How to Improve astica-ai-automation skill
Improve prompts for astica-ai-automation
Give the agent operational context, not just intent. Include the asset source, desired Astica AI task, output format, quality thresholds, and what should happen if required fields are missing.
Example:
Search Rube for the current Astica AI tool schema for image understanding. Use the active
astica_aiconnection only. Analyze these product images and return one JSON object per image with title suggestions, detected objects, visible text, category hints, and uncertainty notes. If the schema requires fields I did not provide, ask before execution.
This reduces unnecessary tool calls and makes the result easier to plug into automation.

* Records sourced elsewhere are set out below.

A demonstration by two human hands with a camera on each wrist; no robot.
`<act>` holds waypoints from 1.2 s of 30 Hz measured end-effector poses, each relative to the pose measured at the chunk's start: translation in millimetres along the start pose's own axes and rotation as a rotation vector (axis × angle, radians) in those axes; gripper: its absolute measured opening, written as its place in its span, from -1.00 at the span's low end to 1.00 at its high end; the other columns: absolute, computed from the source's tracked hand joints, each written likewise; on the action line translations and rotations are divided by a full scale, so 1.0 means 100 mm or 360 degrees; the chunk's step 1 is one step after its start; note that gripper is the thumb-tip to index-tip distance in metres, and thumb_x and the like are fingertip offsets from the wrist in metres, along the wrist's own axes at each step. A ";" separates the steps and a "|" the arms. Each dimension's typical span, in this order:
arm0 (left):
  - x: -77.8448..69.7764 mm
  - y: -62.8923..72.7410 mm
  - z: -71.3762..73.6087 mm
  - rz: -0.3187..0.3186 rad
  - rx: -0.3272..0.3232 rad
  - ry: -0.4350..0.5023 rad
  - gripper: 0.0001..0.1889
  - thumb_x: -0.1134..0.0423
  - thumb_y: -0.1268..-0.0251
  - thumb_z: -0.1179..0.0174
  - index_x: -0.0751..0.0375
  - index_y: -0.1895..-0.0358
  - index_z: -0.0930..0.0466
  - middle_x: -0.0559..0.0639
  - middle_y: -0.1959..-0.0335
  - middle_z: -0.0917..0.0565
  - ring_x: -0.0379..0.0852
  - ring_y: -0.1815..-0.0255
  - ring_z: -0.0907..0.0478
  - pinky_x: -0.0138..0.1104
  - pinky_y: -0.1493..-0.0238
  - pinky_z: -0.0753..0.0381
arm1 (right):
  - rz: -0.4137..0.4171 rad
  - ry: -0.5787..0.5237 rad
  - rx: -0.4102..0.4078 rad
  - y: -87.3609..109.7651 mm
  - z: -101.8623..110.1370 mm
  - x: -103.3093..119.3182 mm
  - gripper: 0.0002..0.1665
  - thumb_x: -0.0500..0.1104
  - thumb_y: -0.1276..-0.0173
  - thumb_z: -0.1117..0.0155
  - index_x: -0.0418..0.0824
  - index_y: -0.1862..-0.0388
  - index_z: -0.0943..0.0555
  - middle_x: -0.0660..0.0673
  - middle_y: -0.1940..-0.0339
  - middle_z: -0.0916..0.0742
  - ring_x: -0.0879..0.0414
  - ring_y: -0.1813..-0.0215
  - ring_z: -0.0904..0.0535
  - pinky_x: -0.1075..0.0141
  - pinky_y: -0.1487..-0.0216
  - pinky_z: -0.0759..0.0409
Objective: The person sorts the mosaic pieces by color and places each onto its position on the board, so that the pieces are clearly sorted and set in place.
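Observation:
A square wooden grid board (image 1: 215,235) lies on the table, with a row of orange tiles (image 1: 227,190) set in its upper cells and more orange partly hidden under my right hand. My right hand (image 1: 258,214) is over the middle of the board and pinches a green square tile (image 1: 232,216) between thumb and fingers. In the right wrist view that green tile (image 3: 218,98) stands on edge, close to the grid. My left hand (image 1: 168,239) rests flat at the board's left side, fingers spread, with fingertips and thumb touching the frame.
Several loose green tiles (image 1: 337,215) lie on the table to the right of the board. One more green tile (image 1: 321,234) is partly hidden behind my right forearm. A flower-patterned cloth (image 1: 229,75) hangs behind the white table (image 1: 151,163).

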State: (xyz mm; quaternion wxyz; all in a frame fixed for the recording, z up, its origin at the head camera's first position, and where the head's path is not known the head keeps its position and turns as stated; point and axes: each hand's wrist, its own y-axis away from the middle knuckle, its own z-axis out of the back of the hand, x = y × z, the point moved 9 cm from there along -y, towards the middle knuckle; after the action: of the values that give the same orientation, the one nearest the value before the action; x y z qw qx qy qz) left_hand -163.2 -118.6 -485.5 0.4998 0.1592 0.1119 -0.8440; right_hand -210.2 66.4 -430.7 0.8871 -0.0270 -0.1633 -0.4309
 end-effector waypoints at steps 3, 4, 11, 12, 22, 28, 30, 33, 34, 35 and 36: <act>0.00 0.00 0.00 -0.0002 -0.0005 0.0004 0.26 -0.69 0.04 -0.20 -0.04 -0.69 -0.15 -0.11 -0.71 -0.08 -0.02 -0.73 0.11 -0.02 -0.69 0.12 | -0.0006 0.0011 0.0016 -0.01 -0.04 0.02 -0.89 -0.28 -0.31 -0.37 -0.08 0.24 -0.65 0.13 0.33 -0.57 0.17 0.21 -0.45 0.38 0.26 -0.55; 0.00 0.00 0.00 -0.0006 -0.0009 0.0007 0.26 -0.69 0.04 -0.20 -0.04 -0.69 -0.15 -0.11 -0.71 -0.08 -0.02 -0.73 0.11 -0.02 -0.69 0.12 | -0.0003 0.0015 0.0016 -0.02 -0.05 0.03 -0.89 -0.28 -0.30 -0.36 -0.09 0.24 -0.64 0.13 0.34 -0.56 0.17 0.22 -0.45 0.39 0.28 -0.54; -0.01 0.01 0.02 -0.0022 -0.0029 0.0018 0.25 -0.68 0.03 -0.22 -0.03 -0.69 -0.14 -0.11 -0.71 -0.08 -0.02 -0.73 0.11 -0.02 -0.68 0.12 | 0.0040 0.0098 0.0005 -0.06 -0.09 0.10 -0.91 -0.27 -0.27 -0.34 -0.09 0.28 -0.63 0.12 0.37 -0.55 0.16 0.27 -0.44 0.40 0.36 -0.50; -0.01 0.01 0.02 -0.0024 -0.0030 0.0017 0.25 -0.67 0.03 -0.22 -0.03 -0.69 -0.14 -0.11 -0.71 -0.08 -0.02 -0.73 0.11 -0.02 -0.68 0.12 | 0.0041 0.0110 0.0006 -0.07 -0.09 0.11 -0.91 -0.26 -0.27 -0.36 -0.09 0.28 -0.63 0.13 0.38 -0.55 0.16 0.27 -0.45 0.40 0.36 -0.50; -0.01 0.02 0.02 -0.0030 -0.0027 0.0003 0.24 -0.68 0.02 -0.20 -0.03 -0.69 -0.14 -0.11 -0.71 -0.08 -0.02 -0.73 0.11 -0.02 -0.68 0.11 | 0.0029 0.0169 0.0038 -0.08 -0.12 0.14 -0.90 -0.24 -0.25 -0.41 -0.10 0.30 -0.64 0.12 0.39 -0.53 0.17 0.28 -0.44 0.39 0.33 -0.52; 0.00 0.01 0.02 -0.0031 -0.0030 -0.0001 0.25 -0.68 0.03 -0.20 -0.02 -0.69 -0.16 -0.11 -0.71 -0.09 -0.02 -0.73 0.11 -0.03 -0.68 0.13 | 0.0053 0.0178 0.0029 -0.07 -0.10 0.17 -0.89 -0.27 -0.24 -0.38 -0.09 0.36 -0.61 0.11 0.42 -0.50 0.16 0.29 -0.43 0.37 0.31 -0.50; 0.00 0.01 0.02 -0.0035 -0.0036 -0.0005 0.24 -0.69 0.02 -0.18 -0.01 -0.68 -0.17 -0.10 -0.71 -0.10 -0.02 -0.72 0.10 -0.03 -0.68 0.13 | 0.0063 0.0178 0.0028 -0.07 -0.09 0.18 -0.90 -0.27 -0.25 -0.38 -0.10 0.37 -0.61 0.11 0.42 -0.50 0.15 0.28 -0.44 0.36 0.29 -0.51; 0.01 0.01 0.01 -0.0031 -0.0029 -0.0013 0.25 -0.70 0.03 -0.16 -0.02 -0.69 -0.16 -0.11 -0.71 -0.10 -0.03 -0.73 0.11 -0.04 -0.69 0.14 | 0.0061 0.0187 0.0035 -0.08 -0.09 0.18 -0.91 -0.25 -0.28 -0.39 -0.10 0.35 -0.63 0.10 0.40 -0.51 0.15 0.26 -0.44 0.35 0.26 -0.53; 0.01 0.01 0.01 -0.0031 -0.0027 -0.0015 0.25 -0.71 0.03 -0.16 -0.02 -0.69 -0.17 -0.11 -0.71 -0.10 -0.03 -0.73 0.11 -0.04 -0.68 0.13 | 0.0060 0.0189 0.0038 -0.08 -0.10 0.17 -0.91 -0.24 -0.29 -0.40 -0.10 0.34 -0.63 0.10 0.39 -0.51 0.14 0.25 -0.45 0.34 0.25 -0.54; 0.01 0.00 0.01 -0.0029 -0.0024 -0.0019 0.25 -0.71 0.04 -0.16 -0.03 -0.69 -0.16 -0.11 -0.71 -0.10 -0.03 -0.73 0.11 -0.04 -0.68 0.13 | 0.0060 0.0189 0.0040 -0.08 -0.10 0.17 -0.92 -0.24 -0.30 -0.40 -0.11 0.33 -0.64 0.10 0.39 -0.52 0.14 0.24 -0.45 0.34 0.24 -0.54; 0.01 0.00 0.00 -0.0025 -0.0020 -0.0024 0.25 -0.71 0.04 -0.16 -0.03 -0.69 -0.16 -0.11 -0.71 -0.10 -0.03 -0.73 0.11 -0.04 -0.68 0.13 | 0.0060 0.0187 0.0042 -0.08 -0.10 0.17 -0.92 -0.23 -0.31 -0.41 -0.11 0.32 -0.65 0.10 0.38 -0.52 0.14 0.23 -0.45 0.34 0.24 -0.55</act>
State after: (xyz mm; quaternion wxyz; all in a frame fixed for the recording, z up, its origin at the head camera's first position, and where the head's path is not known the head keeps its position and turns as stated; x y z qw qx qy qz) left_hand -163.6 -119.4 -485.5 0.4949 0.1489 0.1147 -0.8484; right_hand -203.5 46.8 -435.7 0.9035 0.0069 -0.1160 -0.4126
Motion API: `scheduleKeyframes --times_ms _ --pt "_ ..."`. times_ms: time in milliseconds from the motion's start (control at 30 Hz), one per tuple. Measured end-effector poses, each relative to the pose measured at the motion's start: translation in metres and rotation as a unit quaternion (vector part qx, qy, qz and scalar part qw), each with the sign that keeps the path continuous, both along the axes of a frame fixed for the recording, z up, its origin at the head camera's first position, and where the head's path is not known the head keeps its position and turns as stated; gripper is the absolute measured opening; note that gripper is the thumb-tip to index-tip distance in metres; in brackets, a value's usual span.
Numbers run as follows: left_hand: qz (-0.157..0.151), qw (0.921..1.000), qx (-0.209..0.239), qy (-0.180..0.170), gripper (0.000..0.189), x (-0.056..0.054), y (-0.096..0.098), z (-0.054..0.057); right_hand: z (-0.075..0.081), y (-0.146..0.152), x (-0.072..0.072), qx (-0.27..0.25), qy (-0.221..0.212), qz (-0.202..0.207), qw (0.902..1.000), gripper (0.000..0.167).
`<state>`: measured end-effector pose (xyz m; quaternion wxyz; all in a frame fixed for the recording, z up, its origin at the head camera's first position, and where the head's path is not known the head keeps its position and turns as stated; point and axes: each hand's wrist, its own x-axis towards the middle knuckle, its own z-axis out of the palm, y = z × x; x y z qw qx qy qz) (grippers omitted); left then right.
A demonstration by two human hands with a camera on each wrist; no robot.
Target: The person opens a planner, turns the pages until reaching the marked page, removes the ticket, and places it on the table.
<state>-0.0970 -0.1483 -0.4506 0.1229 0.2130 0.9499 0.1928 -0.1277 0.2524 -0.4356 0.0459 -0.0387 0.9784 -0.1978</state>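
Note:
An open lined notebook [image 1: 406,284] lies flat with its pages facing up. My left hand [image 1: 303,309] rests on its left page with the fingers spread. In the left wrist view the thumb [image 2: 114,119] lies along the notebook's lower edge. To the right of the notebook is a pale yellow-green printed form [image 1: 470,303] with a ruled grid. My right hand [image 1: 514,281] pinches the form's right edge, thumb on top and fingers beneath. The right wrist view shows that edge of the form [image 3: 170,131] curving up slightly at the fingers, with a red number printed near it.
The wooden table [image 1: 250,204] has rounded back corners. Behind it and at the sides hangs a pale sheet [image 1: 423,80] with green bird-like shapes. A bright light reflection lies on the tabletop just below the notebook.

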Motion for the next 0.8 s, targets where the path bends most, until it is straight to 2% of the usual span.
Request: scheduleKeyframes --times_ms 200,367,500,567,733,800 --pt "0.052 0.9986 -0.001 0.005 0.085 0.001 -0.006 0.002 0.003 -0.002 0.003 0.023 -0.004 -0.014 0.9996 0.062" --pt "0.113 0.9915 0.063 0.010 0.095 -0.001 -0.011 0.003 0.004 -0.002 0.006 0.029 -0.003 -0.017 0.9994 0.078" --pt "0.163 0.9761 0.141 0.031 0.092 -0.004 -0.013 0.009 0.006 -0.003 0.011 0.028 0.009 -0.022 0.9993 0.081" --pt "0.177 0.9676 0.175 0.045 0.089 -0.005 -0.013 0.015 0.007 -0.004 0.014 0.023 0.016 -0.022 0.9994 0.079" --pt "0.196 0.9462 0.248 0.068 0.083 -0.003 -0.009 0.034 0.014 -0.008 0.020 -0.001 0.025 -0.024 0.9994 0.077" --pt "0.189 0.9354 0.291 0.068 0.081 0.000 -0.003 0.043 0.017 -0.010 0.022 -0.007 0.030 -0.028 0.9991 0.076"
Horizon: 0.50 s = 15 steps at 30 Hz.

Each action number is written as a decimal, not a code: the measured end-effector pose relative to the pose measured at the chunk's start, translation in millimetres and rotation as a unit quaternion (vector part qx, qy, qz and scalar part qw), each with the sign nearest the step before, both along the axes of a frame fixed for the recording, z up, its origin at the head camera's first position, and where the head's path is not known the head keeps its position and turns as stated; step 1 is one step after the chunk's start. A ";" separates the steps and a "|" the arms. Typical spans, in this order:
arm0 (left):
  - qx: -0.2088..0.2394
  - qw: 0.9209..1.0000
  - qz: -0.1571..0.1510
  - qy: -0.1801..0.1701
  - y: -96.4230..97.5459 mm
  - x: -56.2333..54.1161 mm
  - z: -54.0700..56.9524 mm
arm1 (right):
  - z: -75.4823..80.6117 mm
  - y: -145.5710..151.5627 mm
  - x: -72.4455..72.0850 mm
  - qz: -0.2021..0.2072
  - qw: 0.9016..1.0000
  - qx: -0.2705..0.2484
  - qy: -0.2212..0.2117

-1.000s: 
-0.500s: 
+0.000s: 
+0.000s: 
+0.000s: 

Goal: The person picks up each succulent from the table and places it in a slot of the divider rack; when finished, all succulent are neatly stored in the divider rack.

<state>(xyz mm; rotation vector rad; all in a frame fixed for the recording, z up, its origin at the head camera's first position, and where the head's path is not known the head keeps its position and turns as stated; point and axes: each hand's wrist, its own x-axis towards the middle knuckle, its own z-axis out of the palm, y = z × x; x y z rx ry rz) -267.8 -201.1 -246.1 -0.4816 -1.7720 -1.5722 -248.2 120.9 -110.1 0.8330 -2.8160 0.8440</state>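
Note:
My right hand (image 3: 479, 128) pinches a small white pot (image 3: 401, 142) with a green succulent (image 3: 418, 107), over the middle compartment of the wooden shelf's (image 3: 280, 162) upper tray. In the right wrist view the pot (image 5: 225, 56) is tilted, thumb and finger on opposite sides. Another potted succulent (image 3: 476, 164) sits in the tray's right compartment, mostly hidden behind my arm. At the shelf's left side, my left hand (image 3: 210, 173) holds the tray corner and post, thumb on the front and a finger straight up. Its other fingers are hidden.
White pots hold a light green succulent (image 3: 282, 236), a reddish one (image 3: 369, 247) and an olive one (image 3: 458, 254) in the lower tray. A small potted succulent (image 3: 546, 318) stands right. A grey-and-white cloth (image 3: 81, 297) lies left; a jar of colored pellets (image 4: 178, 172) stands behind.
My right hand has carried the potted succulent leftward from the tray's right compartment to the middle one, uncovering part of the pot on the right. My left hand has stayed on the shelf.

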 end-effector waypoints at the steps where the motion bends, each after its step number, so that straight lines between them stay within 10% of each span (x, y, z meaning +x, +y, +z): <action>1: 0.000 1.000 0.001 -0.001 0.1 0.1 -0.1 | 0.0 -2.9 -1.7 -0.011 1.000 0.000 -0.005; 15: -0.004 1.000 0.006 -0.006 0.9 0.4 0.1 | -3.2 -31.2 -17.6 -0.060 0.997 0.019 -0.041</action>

Watch for common failure modes
The main failure modes are inactive connections, skipped tool discovery, inaccessible image URLs or files, and prompts that do not specify the expected result format. Another risk is asking Claude to use a tool from memory. For this skill, insist that Claude searches Rube first and follows the returned schema.
Iterate after the first output
After the first run, improve the workflow by asking:
- Which fields came directly from the Astica AI result?
- Which fields were inferred by the model?
- Were any inputs missing or weak?
- What schema fields should be supplied next time?
- Can the output be normalized for my downstream system?
This turns the skill from a one-off tool call into a repeatable automation step.
Extend safely for production use
For production workflows, wrap astica-ai-automation with validation outside the skill: confirm file accessibility, log discovered tool slugs, store schema versions or timestamps, and require structured output. The skill itself is concise, so reliability comes from disciplined inputs, connection checks, and post-run validation rather than extra repository assets.